PROMPT:
Only one stretch of the data below is wanted: the lines starting at the one with "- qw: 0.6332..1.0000" and ending at the one with "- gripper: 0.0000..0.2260", both included, given again exactly.

TASK INPUT:
== Segment start ==
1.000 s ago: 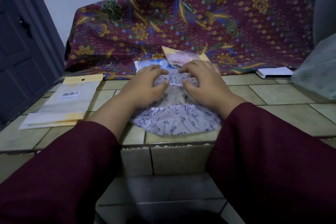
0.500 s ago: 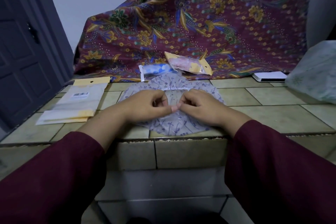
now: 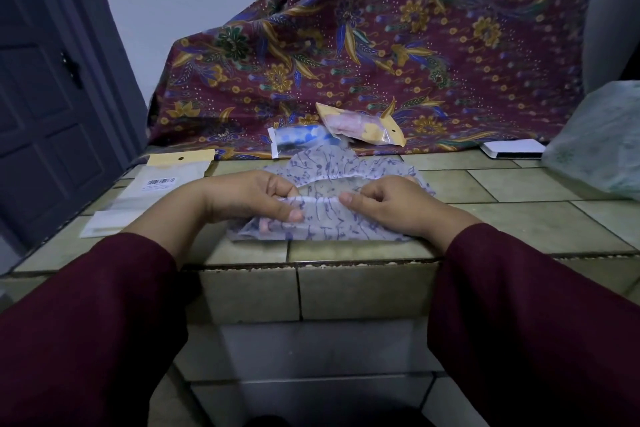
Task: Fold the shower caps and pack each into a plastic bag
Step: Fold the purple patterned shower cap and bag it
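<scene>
A translucent shower cap (image 3: 341, 222) with a purple flower print lies on the tiled ledge (image 3: 519, 218) near its front edge. My left hand (image 3: 249, 198) pinches the cap's elastic hem on the left. My right hand (image 3: 391, 203) pinches the same hem on the right, and the hem runs stretched between my thumbs. The cap's far half stands ruffled behind my fingers. Several empty plastic bags (image 3: 152, 187) with yellow headers lie flat to the left. Two packed bags rest behind the cap, one with a blue cap (image 3: 301, 139) and one with a pink cap (image 3: 360, 125).
A maroon batik cloth (image 3: 381, 45) drapes over something at the back. A white flat box (image 3: 512, 148) lies at the right rear, beside a pale green plastic bag (image 3: 599, 142). A dark door (image 3: 45, 90) stands at the left. The ledge drops off in front.
My hands pulled the cap's far hem toward me and then moved slightly apart, stretching the elastic between them. The cap's near half is now lifted off the ledge.
</scene>
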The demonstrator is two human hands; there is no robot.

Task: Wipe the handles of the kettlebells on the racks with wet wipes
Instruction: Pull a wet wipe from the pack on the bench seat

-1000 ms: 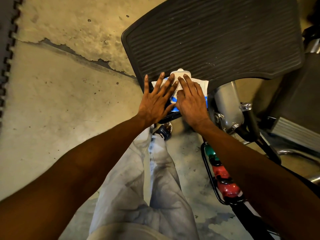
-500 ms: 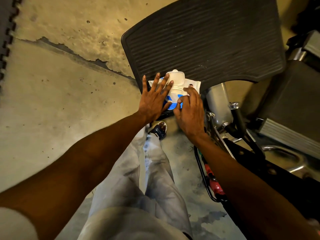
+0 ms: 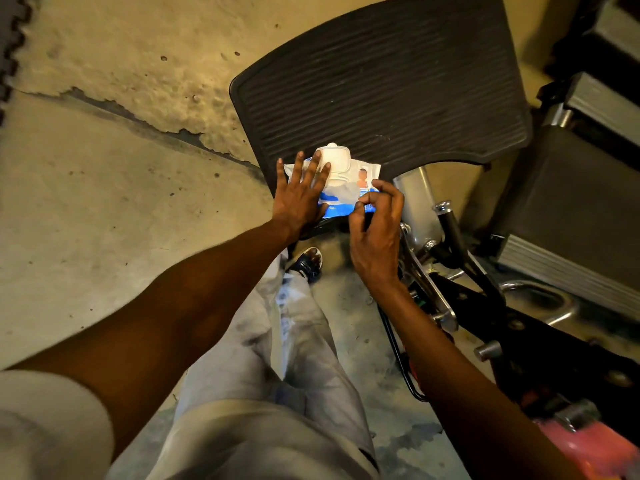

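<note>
A white and blue wet wipes pack (image 3: pixel 346 181) with a white flip lid lies on the near edge of a black ribbed footplate (image 3: pixel 381 81). My left hand (image 3: pixel 299 199) lies flat on the pack's left half, fingers spread, fingertips reaching the lid. My right hand (image 3: pixel 375 230) is at the pack's near right corner, with fingers curled and thumb and forefinger pinching its edge. No kettlebell or rack is in view.
A steel post (image 3: pixel 415 206) and black machine frame (image 3: pixel 519 327) stand right of my right arm. Grey metal blocks (image 3: pixel 588 202) fill the right side. A red part (image 3: pixel 588 441) is at bottom right. My sandalled foot (image 3: pixel 308 261) is on cracked concrete floor (image 3: pixel 104 202).
My right hand has slid off the top of the pack to its near right corner and curled its fingers. The left hand stays flat on the pack.
</note>
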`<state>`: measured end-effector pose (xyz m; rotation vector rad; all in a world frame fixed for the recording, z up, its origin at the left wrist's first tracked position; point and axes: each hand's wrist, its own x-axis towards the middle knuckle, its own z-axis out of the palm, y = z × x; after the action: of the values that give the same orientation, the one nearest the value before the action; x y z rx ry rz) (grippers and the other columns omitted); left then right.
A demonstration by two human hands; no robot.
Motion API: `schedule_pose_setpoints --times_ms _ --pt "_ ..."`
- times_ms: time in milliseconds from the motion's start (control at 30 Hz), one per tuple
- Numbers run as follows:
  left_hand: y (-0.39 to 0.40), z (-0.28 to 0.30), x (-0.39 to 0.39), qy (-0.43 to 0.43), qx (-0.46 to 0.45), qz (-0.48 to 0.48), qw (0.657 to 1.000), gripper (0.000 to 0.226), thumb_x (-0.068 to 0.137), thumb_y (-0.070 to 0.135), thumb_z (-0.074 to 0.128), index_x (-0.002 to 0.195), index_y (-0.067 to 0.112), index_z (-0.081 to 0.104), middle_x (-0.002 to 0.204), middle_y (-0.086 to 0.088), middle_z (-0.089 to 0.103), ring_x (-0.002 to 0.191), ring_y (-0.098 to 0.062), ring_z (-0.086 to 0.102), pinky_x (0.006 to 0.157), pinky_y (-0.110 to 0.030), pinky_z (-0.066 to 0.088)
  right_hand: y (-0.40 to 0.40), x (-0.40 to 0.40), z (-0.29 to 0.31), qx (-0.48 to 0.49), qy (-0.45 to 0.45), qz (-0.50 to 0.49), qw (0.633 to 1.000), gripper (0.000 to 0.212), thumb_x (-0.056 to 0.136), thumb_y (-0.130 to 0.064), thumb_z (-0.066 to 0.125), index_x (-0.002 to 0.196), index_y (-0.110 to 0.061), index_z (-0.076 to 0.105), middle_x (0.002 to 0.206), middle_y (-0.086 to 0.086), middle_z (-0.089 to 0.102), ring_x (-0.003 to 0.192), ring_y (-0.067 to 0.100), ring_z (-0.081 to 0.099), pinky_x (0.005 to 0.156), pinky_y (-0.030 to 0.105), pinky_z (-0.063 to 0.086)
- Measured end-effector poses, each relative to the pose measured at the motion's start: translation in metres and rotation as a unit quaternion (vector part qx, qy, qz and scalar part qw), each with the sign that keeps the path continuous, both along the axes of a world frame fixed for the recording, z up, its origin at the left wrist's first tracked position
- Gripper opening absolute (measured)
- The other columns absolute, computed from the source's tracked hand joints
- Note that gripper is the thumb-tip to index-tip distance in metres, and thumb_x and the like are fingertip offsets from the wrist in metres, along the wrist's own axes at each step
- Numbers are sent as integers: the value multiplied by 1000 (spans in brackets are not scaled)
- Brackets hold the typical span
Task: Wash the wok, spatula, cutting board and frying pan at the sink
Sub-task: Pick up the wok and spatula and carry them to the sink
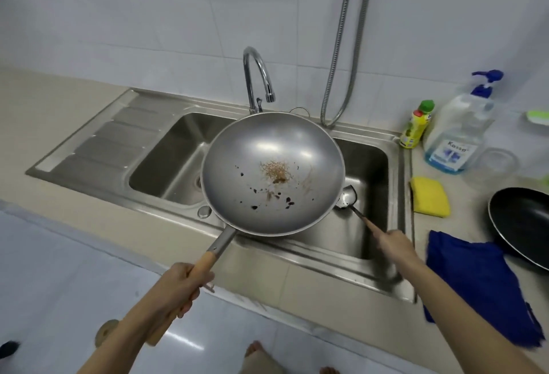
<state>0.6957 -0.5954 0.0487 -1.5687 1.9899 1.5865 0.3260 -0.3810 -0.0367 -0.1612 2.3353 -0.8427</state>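
My left hand (181, 287) grips the wooden handle of the steel wok (273, 171), holding it level above the double sink (166, 147). Brown and black food bits dot the wok's inside. My right hand (392, 244) holds the handle of the metal spatula (347, 196), whose blade sits low in the right basin beside the wok's rim. The black frying pan (523, 222) rests on the counter at the far right, cut off by the frame edge. No cutting board is in view.
A curved tap (257, 76) rises behind the wok, with a metal hose (344, 61) on the wall. On the right counter: yellow sponge (430, 199), blue cloth (478, 284), green-capped bottle (416, 125), pump soap bottle (463, 129), clear glass (496, 165). The drainboard (98, 138) lies left.
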Motion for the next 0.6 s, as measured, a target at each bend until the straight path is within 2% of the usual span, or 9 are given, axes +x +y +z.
schedule_pose_setpoints --times_ms 100,233,333,433,600 --pt "-33 -6 -2 3 1 -25 1000 31 93 29 60 76 4 55 55 -5 48 46 -18 43 43 -27 37 -9 8 -9 32 13 -38 999 54 92 -54 49 87 -1 60 77 12 61 70 28 58 64 34 44" --pt "-67 -11 -3 7 -3 -63 998 30 92 26 61 72 5 55 53 -5 51 43 -18 45 42 -27 39 -19 19 -21 114 109 -12 987 34 95 -35 45 107 -7 62 88 14 60 70 27 58 53 32 46" --pt "-85 -15 -5 2 9 -71 997 29 92 27 61 76 3 58 53 -5 52 42 -18 45 42 -27 39 -22 25 -18 181 177 15 967 27 94 -30 52 99 -4 58 100 17 57 80 30 60 62 35 50" --pt "-97 -19 -8 -2 23 -76 997 29 91 29 62 78 3 58 54 -6 51 43 -18 43 43 -28 37 -21 27 -17 260 231 80 934 25 92 -31 55 98 -7 60 99 13 61 86 29 60 69 36 52" --pt "-115 -22 -18 -2 24 -92 995 31 90 31 63 77 4 57 54 -6 51 44 -18 43 43 -28 37 -28 37 -18 361 302 168 866 22 92 -35 54 104 -17 59 106 3 61 97 21 58 81 33 44"
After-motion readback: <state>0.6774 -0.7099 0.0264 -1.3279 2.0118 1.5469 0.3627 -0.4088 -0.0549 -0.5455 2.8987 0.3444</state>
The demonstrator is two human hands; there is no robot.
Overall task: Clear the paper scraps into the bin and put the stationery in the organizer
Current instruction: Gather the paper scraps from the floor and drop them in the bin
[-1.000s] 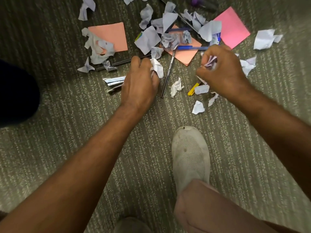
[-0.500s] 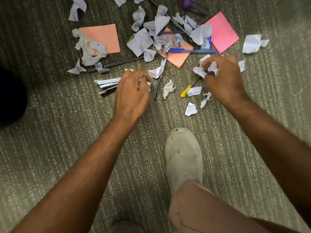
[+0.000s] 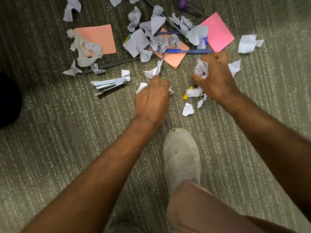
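Observation:
Crumpled white paper scraps [image 3: 151, 39] lie scattered over the carpet with stationery among them. My left hand [image 3: 152, 100] is curled over scraps, white bits showing at both sides of it, its fingers at the lower end of a thin silver pen [image 3: 161, 62]. My right hand [image 3: 214, 78] is closed on a bunch of crumpled scraps [image 3: 201, 68]. Below it lie more scraps [image 3: 193, 93] and a yellow-tipped marker [image 3: 186, 96]. A silver stapler [image 3: 109, 84] lies to the left. A blue pen [image 3: 188, 51] rests across an orange note.
Orange paper squares [image 3: 101, 36] and a pink one [image 3: 218, 32] lie on the carpet, with a dark pencil [image 3: 114, 64] and a purple object [image 3: 182, 4] at the top. My white shoe [image 3: 181, 157] and knee are below my hands. A dark shape [image 3: 8, 100] sits at the left edge.
My left hand has moved right and down toward the scrap beside the silver pen, uncovering the stapler. My right hand still holds its scraps and has shifted slightly lower.

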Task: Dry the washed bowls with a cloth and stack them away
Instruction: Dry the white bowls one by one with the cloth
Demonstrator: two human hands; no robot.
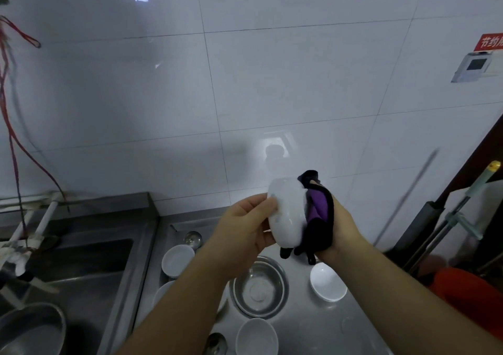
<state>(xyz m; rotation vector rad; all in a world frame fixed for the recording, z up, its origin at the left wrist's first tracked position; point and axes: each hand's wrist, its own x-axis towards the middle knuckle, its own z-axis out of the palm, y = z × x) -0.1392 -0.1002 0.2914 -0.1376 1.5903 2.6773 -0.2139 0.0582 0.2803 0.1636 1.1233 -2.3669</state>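
Note:
My left hand (245, 226) holds a white bowl (287, 213) on its side, raised above the steel counter. My right hand (340, 226) grips a black and purple cloth (318, 213) pressed into the bowl's mouth. Below on the counter (313, 327) stand other white bowls: one at the left (177, 259), one at the right (328, 282), one near the front (257, 337). Another white bowl (163, 292) is partly hidden under my left forearm. A steel bowl (260, 286) sits between them.
A steel sink (81, 267) lies to the left with a metal pot (30, 330) at its front corner. Two ladles (193, 239) (216, 343) lie on the counter. Mop handles (462, 213) and an orange bucket (471, 297) stand at the right. A tiled wall is close behind.

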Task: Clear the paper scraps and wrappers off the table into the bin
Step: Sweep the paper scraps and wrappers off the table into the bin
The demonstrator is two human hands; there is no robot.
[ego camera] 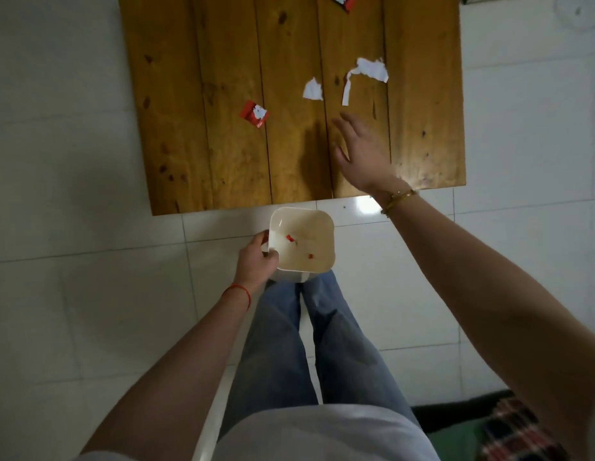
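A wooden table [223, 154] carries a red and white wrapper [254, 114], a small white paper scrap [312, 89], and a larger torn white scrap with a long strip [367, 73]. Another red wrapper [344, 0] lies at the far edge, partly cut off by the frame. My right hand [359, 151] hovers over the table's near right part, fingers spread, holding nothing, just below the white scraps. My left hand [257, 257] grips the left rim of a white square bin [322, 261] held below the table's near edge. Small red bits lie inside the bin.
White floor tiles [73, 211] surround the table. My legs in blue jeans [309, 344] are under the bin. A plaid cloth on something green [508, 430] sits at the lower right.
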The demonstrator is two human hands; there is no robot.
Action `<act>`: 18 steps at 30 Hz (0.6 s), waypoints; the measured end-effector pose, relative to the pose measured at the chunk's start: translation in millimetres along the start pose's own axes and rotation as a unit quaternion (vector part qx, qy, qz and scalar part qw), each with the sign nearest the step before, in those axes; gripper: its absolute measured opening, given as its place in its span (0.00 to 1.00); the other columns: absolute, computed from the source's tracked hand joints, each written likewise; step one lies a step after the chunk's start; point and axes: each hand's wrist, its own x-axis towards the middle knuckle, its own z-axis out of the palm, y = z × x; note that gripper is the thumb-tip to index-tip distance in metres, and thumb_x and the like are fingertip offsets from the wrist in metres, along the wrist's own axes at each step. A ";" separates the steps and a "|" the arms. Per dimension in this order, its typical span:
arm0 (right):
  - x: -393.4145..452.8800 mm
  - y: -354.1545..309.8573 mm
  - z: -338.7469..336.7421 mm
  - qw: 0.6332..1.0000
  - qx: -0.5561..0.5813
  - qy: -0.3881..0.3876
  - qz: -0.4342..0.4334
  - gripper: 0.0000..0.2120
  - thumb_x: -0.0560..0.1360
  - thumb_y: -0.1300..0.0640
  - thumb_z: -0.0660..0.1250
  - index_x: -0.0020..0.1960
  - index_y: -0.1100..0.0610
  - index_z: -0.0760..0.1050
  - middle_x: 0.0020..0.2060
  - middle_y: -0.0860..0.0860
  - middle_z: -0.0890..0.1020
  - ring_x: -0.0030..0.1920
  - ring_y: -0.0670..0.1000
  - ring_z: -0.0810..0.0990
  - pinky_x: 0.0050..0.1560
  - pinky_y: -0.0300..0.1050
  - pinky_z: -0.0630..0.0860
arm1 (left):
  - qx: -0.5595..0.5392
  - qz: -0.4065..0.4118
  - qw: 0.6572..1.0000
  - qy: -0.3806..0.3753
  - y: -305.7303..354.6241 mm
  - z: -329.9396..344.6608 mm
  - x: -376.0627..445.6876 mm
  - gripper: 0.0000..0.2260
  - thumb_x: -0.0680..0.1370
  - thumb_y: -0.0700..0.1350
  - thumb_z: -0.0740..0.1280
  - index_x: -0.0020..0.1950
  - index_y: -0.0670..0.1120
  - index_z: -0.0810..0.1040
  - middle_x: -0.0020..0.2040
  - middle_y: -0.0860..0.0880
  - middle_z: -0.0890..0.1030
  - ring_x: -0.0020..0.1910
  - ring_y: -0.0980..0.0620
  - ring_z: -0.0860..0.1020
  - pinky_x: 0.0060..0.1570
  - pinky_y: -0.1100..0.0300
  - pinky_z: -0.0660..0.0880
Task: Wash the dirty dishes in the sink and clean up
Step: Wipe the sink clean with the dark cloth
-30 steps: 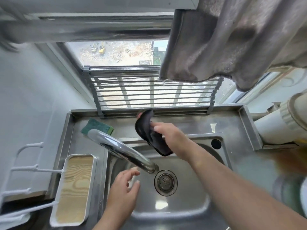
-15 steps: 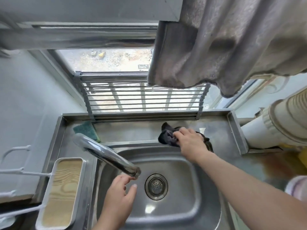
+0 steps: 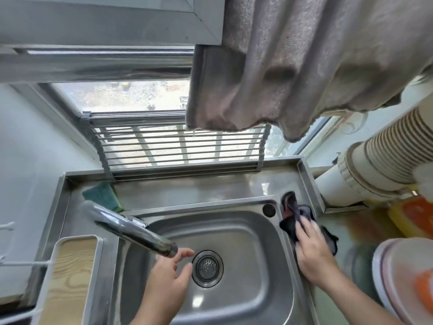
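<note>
The steel sink (image 3: 246,287) has no dishes in its basin, only the round drain strainer (image 3: 207,268). My right hand (image 3: 312,252) presses a dark cloth (image 3: 293,212) flat against the sink's right rim, near the back corner. My left hand (image 3: 168,282) hovers inside the basin with fingers apart, just under the spout of the chrome faucet (image 3: 131,231), and holds nothing. No water runs from the faucet.
A green sponge (image 3: 102,195) lies at the back left of the steel surround. A white tray with a wooden base (image 3: 70,277) sits left of the sink. A grey towel (image 3: 293,66) hangs overhead. Stacked bowls (image 3: 384,156) and a plate (image 3: 405,277) stand to the right.
My right hand has carried the dark cloth from above the sink's back edge to the right rim and pressed it down. My left hand has stayed under the faucet.
</note>
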 end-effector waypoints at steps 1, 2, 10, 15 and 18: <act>21.2 -11.8 -8.3 0.999 0.028 -0.021 0.013 0.29 0.81 0.53 0.51 0.81 0.59 0.63 0.82 0.57 0.60 0.81 0.65 0.54 0.80 0.59 0.55 | 0.000 0.001 1.000 0.003 -1.1 0.3 -0.6 0.23 0.77 0.42 0.73 0.55 0.74 0.77 0.53 0.56 0.81 0.50 0.56 0.80 0.57 0.53 0.77; 45.2 -24.3 -19.1 0.998 0.054 -0.029 0.028 0.28 0.84 0.52 0.51 0.83 0.58 0.57 0.84 0.56 0.54 0.83 0.62 0.48 0.81 0.56 0.48 | 0.001 0.003 1.000 0.005 -2.0 0.4 -1.1 0.24 0.77 0.42 0.73 0.55 0.74 0.77 0.53 0.56 0.81 0.52 0.56 0.80 0.57 0.53 0.76; 144.1 -33.6 -55.2 0.996 0.074 -0.006 0.050 0.29 0.85 0.46 0.55 0.81 0.60 0.57 0.84 0.56 0.51 0.83 0.56 0.49 0.82 0.53 0.49 | -0.019 0.008 0.999 0.025 -12.1 5.7 -9.4 0.26 0.77 0.38 0.74 0.53 0.74 0.78 0.55 0.61 0.80 0.54 0.65 0.78 0.55 0.58 0.73; 40.0 -20.8 -29.7 0.990 0.127 0.027 0.047 0.27 0.85 0.49 0.60 0.82 0.54 0.61 0.83 0.51 0.58 0.83 0.51 0.52 0.80 0.44 0.48 | -0.016 0.016 0.999 0.023 -17.1 -4.8 -12.2 0.20 0.76 0.39 0.74 0.51 0.67 0.83 0.55 0.62 0.81 0.56 0.66 0.77 0.56 0.56 0.75; -54.8 -4.2 5.9 0.981 0.147 0.089 0.093 0.21 0.82 0.60 0.68 0.74 0.57 0.74 0.76 0.46 0.70 0.80 0.54 0.65 0.74 0.44 0.58 | -0.007 0.023 1.000 0.010 -13.6 -13.3 -14.8 0.15 0.78 0.40 0.73 0.51 0.63 0.83 0.56 0.64 0.80 0.57 0.66 0.78 0.59 0.55 0.75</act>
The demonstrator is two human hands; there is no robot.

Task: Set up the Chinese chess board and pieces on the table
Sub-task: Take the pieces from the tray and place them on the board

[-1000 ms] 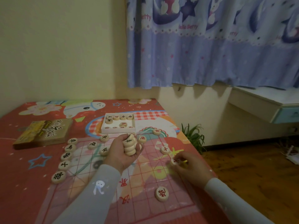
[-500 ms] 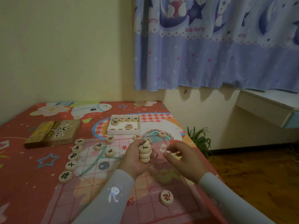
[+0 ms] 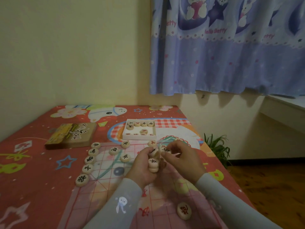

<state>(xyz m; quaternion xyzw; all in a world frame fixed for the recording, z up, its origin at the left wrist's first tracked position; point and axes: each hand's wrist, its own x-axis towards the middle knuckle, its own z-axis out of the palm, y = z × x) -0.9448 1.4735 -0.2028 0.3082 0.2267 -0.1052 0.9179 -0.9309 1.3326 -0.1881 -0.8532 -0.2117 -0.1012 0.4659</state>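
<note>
- Cream plaster walls meet at a corner behind a table draped in a glossy red cartoon-print cloth, with a blue printed fabric curtain hanging to the right.
- Spread over the cloth lies a thin, translucent chess board sheet with a red grid.
- Five round pale wooden discs with black characters line its left edge; one red-marked wooden disc sits near the bottom right.
- The left hand is clenched round a short stack of wooden discs held above the sheet's middle.
- The right hand pinches one black-marked disc at the stack's top.
- Beyond the sheet's far edge sit a shallow white cardboard tray holding more discs and a flat brown-and-yellow box lid.
</note>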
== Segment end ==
EXERCISE RESULT:
  - qw: 0.6332..1.0000
  - qx: -0.5561..0.5813
  - qy: -0.3881..0.3876
  - qz: -0.4342..0.4334
  - gripper: 0.0000..0.2120
  - thumb_x: -0.0560..0.1360
  - thumb_y: -0.1300..0.0640
  - thumb_z: -0.0660..0.1250
  - index_x: -0.0020..0.1960
  - index_y: -0.1100..0.0610
  - index_z: -0.0760..0.1050
  - middle_x: 0.0020..0.2060
  - middle_y: -0.0860..0.0860
  - middle_z: -0.0890..0.1020
  - ring_x: -0.0030..0.1920
  - ring_y: -0.0670..0.1000
  - ring_z: -0.0810..0.0990
  - pinky_x: 0.0050..0.1560
  - pinky_y: -0.0300..0.1050
  - pinky_z: -0.0630..0.0860
arm1 (left):
  - qx: -0.5595..0.5392
  - qz: -0.4065..0.4118
  - qw: 0.6572..1.0000
  - qy: -0.3806..0.3753
  - y: -305.7303..354.6241 mm
  - z: -329.9396..344.6608 mm
  - x: -376.0627..445.6876 mm
  - gripper: 0.0000..0.2260

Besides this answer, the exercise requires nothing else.